WHAT TO PRODUCE: Each line from the start of the listing below through the line containing "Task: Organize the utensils" should be reproduced exactly, with no others.

EXERCISE DATA START

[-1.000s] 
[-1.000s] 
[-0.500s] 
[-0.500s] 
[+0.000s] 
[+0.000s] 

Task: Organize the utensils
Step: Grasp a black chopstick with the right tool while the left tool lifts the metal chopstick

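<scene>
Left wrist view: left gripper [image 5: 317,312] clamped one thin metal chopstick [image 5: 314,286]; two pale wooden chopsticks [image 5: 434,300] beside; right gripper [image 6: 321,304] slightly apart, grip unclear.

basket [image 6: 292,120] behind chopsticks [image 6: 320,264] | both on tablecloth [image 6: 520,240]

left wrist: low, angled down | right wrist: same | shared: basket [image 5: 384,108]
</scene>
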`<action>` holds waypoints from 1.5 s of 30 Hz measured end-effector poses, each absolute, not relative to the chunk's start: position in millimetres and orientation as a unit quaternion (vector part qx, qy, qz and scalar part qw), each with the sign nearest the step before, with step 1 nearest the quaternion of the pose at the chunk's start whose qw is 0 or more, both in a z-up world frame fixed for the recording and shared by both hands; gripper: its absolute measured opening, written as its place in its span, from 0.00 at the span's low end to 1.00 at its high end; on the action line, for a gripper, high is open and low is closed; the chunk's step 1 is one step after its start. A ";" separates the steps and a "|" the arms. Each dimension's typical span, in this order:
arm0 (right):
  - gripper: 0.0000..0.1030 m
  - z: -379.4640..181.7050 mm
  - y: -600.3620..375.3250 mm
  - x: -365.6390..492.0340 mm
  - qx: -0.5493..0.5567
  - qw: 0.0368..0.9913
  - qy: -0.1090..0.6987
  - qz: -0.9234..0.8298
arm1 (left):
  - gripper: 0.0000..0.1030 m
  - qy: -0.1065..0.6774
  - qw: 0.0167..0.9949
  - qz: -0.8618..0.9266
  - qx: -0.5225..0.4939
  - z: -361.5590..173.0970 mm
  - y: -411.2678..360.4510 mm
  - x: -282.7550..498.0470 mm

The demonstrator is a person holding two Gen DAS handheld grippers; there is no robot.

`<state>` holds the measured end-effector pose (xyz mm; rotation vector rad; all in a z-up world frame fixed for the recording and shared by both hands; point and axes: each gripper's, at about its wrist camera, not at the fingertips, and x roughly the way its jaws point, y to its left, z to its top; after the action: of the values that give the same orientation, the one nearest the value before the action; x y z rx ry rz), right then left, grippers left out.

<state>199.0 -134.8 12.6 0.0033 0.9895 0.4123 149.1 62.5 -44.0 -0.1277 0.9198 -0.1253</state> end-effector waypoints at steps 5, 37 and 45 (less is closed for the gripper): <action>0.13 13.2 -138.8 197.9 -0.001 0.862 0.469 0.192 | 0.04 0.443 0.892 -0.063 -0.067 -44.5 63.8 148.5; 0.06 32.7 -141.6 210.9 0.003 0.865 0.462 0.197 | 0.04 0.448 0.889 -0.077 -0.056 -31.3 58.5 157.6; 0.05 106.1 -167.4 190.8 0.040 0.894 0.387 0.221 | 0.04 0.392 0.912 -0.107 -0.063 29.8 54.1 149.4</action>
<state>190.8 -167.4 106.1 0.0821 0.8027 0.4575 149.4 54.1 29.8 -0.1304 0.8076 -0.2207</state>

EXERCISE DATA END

YOUR SOLUTION:
[-1.000s] 
[-1.000s] 
[-0.500s] 
[-0.500s] 
[+0.000s] 
[+0.000s] 

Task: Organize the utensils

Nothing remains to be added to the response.